Copy out the data exactly, leaving the pictures behind.
····················
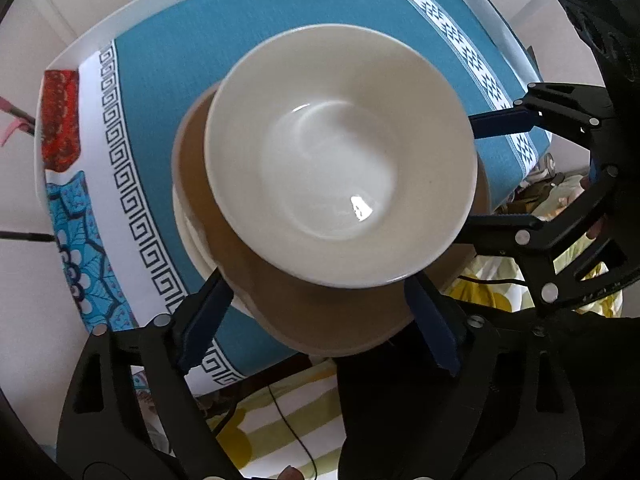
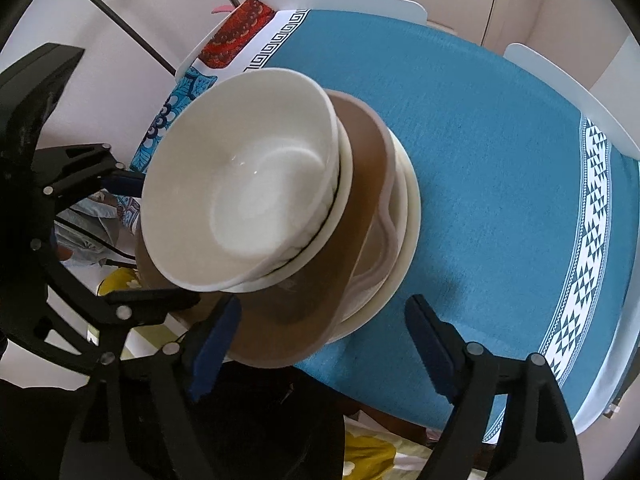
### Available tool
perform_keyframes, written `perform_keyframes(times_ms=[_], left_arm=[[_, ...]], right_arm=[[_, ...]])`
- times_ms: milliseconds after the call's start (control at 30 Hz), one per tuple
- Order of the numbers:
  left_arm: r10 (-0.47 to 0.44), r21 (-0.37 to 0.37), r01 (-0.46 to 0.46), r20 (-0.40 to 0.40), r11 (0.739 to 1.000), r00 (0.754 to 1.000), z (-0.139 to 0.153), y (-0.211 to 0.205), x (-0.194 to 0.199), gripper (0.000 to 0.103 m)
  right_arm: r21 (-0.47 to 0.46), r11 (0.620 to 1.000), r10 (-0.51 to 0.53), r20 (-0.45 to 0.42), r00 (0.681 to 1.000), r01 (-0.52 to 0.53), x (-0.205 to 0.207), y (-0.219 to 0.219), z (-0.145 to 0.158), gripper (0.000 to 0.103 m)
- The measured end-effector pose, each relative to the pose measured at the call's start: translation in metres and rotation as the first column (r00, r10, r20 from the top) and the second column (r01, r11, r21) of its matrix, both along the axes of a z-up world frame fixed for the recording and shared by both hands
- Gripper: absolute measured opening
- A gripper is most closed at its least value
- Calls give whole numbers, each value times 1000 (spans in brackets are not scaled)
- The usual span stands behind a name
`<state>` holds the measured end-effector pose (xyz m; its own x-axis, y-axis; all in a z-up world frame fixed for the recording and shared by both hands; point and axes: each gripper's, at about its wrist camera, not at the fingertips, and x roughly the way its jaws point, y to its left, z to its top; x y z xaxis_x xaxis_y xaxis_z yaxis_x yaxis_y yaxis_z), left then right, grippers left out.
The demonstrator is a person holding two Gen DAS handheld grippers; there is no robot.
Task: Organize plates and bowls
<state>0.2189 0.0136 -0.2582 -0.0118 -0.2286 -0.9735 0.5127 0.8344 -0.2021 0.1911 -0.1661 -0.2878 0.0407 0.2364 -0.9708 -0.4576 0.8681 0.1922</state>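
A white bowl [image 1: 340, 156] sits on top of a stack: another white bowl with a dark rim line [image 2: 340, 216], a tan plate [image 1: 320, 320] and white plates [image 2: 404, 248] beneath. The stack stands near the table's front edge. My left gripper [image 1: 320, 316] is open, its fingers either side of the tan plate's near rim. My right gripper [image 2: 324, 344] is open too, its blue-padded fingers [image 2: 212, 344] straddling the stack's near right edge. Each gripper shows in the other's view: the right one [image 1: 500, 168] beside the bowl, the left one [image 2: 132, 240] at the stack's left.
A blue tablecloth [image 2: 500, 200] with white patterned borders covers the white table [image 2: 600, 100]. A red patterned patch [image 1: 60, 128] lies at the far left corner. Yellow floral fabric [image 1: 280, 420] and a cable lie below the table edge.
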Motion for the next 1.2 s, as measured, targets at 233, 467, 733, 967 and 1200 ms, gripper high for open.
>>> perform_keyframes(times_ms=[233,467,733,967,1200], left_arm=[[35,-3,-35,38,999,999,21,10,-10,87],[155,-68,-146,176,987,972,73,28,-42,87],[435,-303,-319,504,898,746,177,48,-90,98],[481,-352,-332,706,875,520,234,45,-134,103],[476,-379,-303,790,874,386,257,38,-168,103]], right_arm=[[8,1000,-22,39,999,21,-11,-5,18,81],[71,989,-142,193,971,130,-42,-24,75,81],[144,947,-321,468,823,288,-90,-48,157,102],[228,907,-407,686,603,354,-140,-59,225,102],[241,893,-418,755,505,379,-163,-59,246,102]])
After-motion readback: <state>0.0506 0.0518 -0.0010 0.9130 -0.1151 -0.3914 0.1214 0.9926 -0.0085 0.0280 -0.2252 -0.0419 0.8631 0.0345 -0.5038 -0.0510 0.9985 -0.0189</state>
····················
Solution to the exercise -
### Available tool
perform_keyframes, written `perform_keyframes(times_ms=[_], left_arm=[[_, ...]], right_arm=[[_, ...]])`
- times_ms: milliseconds after the call's start (control at 30 Hz), one per tuple
- Order of the numbers:
  left_arm: r10 (-0.47 to 0.44), r21 (-0.37 to 0.37), r01 (-0.46 to 0.46), r20 (-0.40 to 0.40), r11 (0.739 to 1.000), r00 (0.754 to 1.000), z (-0.139 to 0.153), y (-0.211 to 0.205), x (-0.194 to 0.199), gripper (0.000 to 0.103 m)
  right_arm: r21 (-0.47 to 0.46), r11 (0.620 to 1.000), r10 (-0.51 to 0.53), r20 (-0.45 to 0.42), r00 (0.681 to 1.000), r01 (-0.52 to 0.53), x (-0.205 to 0.207), y (-0.219 to 0.219), z (-0.145 to 0.158), gripper (0.000 to 0.103 m)
- The measured end-effector pose, each relative to the pose measured at the call's start: translation in metres and rotation as the first column (r00, r10, r20 from the top) and the second column (r01, r11, r21) of its matrix, both along the axes of a z-up world frame fixed for the recording and shared by both hands
- Gripper: absolute measured opening
- A gripper is most closed at its least value
- Calls give whole numbers, each value times 1000 (spans in brackets are not scaled)
- The usual span stands behind a name
`<state>` holds the measured end-effector pose (xyz m; its own x-axis, y-axis; all in a z-up world frame fixed for the recording and shared by both hands; point and axes: each gripper's, at about its wrist camera, not at the fingertips, and x roughly the way its jaws point, y to its left, z to its top; x y z xaxis_x xaxis_y xaxis_z yaxis_x yaxis_y yaxis_z), left then right, grippers left out.
The demonstrator is a person holding two Gen DAS handheld grippers; there is no robot.
Task: Organize plates and bowls
<state>0.2189 0.0136 -0.2582 -0.0118 -0.2286 -0.9735 0.5127 0.8344 -0.2021 0.1911 -0.1661 -0.2878 0.0407 0.2364 -0.9708 -0.4576 0.8681 0.1922</state>
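A white bowl [image 1: 340, 156] sits on top of a stack: another white bowl with a dark rim line [image 2: 340, 216], a tan plate [image 1: 320, 320] and white plates [image 2: 404, 248] beneath. The stack stands near the table's front edge. My left gripper [image 1: 320, 316] is open, its fingers either side of the tan plate's near rim. My right gripper [image 2: 324, 344] is open too, its blue-padded fingers [image 2: 212, 344] straddling the stack's near right edge. Each gripper shows in the other's view: the right one [image 1: 500, 168] beside the bowl, the left one [image 2: 132, 240] at the stack's left.
A blue tablecloth [image 2: 500, 200] with white patterned borders covers the white table [image 2: 600, 100]. A red patterned patch [image 1: 60, 128] lies at the far left corner. Yellow floral fabric [image 1: 280, 420] and a cable lie below the table edge.
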Motion for the next 1.2 s, as measured, targets at 233, 467, 733, 967 and 1200 ms, gripper high for open.
>>> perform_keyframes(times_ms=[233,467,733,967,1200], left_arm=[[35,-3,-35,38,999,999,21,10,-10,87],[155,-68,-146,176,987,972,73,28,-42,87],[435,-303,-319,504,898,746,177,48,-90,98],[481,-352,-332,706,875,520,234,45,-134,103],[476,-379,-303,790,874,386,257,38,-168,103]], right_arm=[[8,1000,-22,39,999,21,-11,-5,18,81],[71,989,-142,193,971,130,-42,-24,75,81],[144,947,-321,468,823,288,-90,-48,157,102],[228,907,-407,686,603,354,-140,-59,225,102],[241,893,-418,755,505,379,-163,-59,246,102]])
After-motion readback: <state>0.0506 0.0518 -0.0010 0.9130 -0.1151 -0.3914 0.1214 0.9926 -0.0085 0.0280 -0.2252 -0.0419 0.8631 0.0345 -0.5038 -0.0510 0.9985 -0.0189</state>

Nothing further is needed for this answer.